Besides, the industry is against making tariff concessions on EVs, and, in its consultations with the government, is asking for it to be put in the “exclusion category”.
“Granting tax benefits to the UK might trigger similar requests from other nations. Hence the reluctance. This can affect the growth of our domestic EV market,” said another official.
Tesla is asking for a similar tax reduction.
After missing last year’s Diwali deadline for the deal, set by Boris Johnson as prime minister, the countries are unlikely to ink the pact by the end of October.
With general elections in both countries next year, the window for a trade deal is rapidly closing.
While both sides have closed chapters on most of the issues, including non-trade issues such as digital trade, gender, and labour, the main challenge remains on goods and services.
Among goods, the UK has been asking for massive market access to automobiles, which remains a thorny issue.
A British High Commission spokesperson said: “The UK and India continue to work towards an ambitious trade deal that works for both countries. We have always been clear we will only sign a deal that is fair, balanced, and ultimately in the best interests of the British people and the economy.”
The commerce and industry ministry did not respond to Business Standard’s queries.

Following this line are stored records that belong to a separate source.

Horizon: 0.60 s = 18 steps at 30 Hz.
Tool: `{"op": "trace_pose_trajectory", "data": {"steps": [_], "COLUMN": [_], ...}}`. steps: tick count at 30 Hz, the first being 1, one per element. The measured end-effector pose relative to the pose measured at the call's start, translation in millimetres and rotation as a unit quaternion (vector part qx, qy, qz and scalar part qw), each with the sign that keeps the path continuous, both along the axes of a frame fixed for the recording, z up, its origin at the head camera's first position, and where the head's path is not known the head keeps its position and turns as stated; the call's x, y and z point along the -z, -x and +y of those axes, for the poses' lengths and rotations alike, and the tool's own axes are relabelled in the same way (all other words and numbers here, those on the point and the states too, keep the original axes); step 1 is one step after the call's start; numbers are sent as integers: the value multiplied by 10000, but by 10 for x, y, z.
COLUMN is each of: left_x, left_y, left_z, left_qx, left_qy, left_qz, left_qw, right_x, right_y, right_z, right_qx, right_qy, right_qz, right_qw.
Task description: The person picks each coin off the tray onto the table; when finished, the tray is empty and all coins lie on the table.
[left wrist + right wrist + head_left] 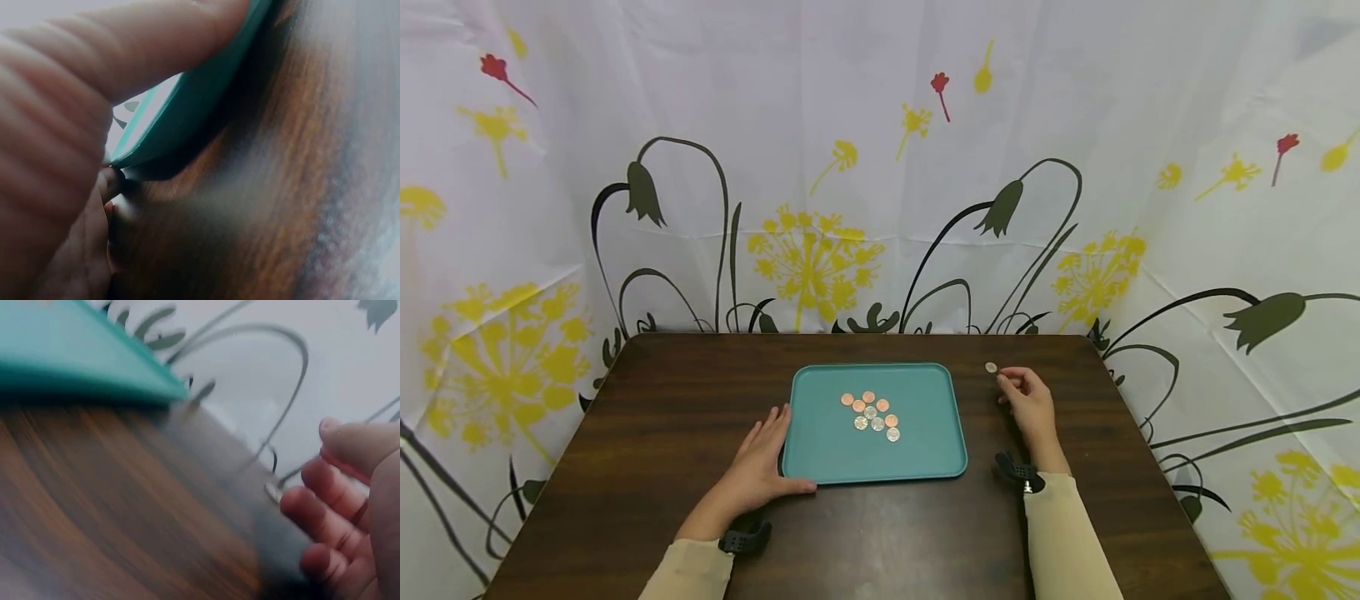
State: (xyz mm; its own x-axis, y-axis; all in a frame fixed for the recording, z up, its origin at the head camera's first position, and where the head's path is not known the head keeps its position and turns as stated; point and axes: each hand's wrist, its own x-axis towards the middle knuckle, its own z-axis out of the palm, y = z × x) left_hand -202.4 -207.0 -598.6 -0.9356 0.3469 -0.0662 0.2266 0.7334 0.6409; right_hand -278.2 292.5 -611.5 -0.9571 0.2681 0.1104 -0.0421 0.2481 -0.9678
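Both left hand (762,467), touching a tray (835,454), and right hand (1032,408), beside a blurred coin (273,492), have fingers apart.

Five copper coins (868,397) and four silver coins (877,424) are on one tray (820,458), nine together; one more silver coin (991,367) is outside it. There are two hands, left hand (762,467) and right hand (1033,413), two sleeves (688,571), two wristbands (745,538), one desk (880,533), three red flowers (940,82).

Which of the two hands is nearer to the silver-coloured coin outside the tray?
Right. The right hand has its fingertips close beside the silver-coloured coin; the left hand is across the teal tray from it, at the tray's left edge.
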Motion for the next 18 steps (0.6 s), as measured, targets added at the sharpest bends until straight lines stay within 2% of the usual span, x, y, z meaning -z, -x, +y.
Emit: {"op": "trace_pose_trajectory", "data": {"steps": [4,8,14,18], "left_x": [-12,-16,-34,-29], "left_y": [8,20,0,-5], "left_z": [19,52,25,6], "left_qx": [34,62,-10,-7], "left_qy": [-2,-25,-43,-55], "left_qz": [-74,-75,-141,-112], "left_qw": [10000,9999,9999,9999], "right_x": [-65,-180,-370,-392], "right_y": [-125,-198,-286,-332], "right_z": [-122,-301,-759,-1102], "right_qx": [-239,-642,-1550,-1964], "right_qy": [531,623,114,-277], "right_qz": [-174,-276,-179,-149], "right_qw": [9982,9956,9877,9800]}}
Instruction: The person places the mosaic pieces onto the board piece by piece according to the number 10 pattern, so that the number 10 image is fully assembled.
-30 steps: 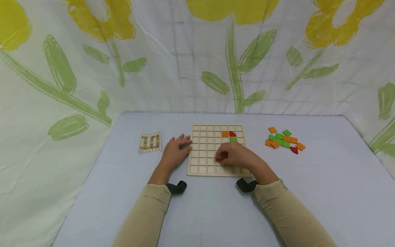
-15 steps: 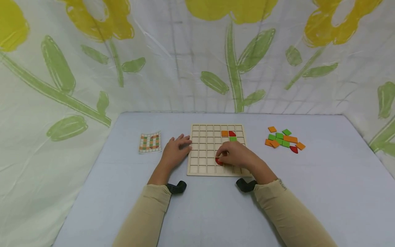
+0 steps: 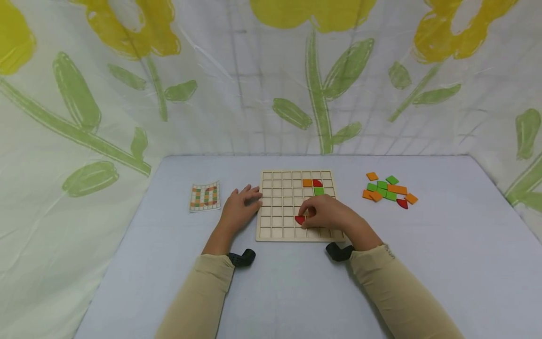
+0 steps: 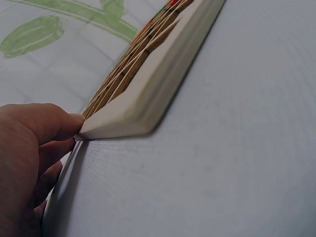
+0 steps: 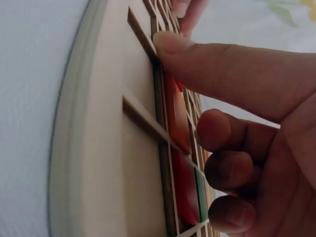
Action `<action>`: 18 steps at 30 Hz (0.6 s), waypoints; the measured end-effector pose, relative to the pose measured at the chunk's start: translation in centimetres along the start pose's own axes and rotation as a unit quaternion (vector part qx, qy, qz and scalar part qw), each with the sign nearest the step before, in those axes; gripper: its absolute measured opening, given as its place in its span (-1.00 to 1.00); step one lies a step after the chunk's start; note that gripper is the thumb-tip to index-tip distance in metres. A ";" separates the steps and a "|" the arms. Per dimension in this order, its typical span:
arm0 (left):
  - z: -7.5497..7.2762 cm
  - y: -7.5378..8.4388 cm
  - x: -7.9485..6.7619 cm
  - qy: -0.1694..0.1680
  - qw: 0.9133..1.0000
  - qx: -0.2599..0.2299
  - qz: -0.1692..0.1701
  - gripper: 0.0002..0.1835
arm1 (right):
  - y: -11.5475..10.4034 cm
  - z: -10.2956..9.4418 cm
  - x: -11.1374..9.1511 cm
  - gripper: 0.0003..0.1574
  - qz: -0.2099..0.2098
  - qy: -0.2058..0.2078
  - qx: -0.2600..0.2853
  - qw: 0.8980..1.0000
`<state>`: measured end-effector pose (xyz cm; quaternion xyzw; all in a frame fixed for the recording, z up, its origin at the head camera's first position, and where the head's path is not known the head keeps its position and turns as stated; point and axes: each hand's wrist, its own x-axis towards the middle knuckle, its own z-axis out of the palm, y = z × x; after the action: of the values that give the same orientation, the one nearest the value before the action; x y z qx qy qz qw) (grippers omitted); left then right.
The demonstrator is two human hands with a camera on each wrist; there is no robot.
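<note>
A pale wooden grid board (image 3: 278,206) lies in the middle of the table. My left hand (image 3: 239,207) rests at its left edge, thumb (image 4: 69,123) and fingers relaxed against the side. Over the board's lower right is my right hand (image 3: 330,214), fingers bent, thumb tip (image 5: 173,43) at a divider. Just left of those fingertips, a red quarter-circle tile (image 3: 299,220) sits in a cell, apparently free of them. In the right wrist view an orange tile (image 5: 177,111) and a red tile (image 5: 184,182) lie in cells below the hand, which covers part of the board.
Loose orange, green and red tiles (image 3: 397,189) lie in a pile to the right. A pattern card (image 3: 205,197) with coloured squares is left of the board. Orange, red and green tiles (image 3: 319,191) sit in the upper right cells.
The red quarter-circle tile, held between my right fingertips a second ago, now lies flat in its cell. My right fingers have drawn slightly to the right. The left hand stays put.
</note>
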<state>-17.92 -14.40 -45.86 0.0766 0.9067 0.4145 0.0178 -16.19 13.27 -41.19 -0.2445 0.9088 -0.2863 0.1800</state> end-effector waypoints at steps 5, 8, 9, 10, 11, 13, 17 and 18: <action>0.0 0.0 0.1 0.001 1.000 -0.004 0.000 -0.67 | 0.1 -0.3 -0.2 -0.82 0.023 0.006 0.007 1.000; 0.1 0.0 0.1 0.003 1.000 -0.005 0.000 -0.68 | 0.2 -0.4 -0.2 -0.87 0.029 0.014 0.013 0.999; 0.1 0.0 0.1 0.003 1.000 -0.004 0.001 -0.68 | 0.2 -0.5 -0.2 -0.90 0.027 0.015 0.014 0.999; 0.1 0.0 0.1 0.003 1.000 -0.004 0.001 -0.68 | 0.2 -0.4 -0.1 -0.93 0.023 0.015 0.012 1.000; 0.1 0.0 0.1 0.003 1.000 -0.003 0.001 -0.68 | 0.2 -0.4 -0.1 -0.94 0.017 0.014 0.011 1.000; 0.1 0.0 0.1 0.002 1.000 -0.002 0.000 -0.68 | 0.2 -0.3 0.0 -0.94 0.007 0.009 0.007 1.000; 0.1 0.0 0.1 0.002 1.000 0.001 -0.004 -0.68 | -0.1 -0.3 0.0 -0.96 0.008 0.006 0.004 1.000; 0.1 -0.1 0.1 0.002 1.000 0.002 -0.004 -0.68 | -0.2 -0.3 0.0 -0.95 0.012 0.005 0.004 1.000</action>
<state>-18.00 -14.34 -45.98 0.0720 0.9077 0.4130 0.0179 -16.27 13.26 -40.84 -0.2311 0.9115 -0.2889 0.1798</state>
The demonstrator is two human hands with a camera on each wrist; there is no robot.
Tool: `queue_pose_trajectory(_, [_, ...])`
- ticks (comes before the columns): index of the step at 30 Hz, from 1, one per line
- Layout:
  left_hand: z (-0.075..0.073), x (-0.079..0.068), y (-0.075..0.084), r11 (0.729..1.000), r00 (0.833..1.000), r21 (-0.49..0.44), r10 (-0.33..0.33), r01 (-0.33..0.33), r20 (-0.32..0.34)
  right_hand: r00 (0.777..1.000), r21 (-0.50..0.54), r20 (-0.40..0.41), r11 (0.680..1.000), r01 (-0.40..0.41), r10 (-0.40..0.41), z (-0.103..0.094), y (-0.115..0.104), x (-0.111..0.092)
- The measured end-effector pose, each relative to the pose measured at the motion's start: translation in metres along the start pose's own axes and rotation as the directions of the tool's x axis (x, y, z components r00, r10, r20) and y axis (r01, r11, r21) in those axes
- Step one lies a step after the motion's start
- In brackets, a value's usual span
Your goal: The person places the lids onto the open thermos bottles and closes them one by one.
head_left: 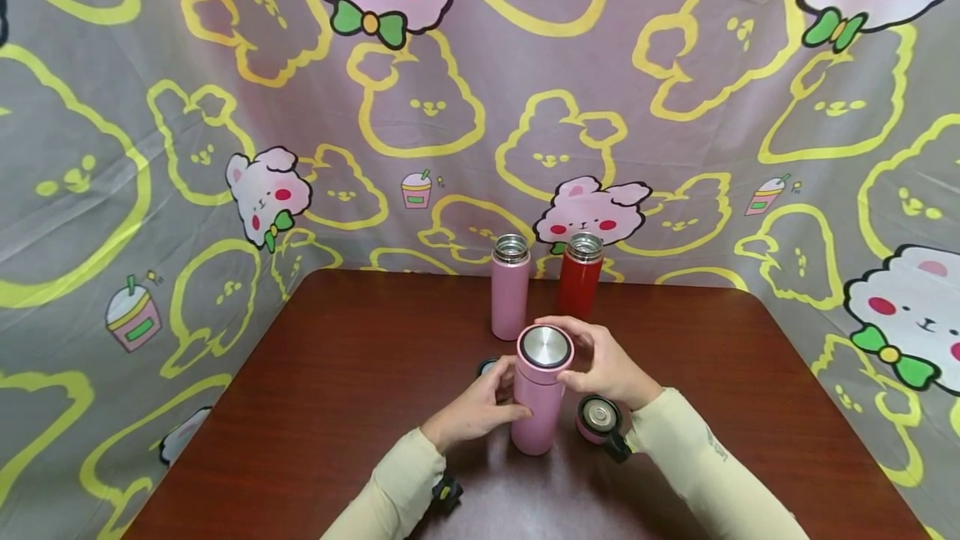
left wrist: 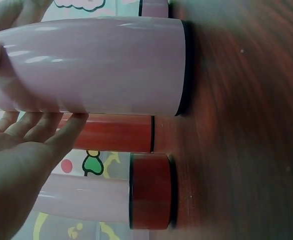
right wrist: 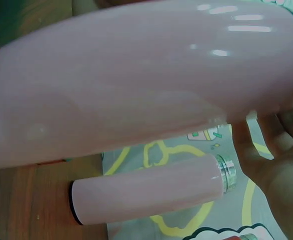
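A pink thermos bottle with its lid on stands upright between both hands. The lid is topped by a silver disc in a black ring. My left hand holds the body from the left, thumb in front and fingers behind. My right hand grips the lid from the right, its thumb at the near side and fingers round the far side. In the left wrist view, the bottle's black base is close to the wooden table.
Behind stand a lidless pink bottle and a lidless red bottle. An upturned lid with a black tab lies by my right sleeve. A red lid sits beyond my left hand. A small black piece lies by my left sleeve.
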State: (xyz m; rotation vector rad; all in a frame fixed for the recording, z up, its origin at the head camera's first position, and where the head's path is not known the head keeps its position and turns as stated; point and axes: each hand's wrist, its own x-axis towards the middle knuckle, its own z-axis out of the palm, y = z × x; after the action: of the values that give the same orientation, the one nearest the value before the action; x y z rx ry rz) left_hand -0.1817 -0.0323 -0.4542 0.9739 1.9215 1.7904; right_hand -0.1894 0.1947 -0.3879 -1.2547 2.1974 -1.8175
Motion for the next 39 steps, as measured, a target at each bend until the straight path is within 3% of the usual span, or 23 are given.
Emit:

Experts in the industry say the proposed reductions in import duties may not significantly impact the domestic market, given that the number of vehicles included in the scheme is relatively small.
“Opening the door to international players could provide a significant boost to the Indian EV industry, offering Indian consumers access to cutting-edge global technology. The trade exception should extend beyond the UK and encompass other countries as well. However, such a move should be accompanied by defined expiry timelines for the agreement and a firm commitment from these international entities to invest in India to support their long-term business endeavours,” said Puneet Gupta, director, S&P Global.
According to the VAHAN dashboard of the Ministry of Road Transport and Highways, of the 121,400 electric cars sold in India this since 2019, Tata Motors, a domestic manufacturer, accounts for over 60 per cent of the sales.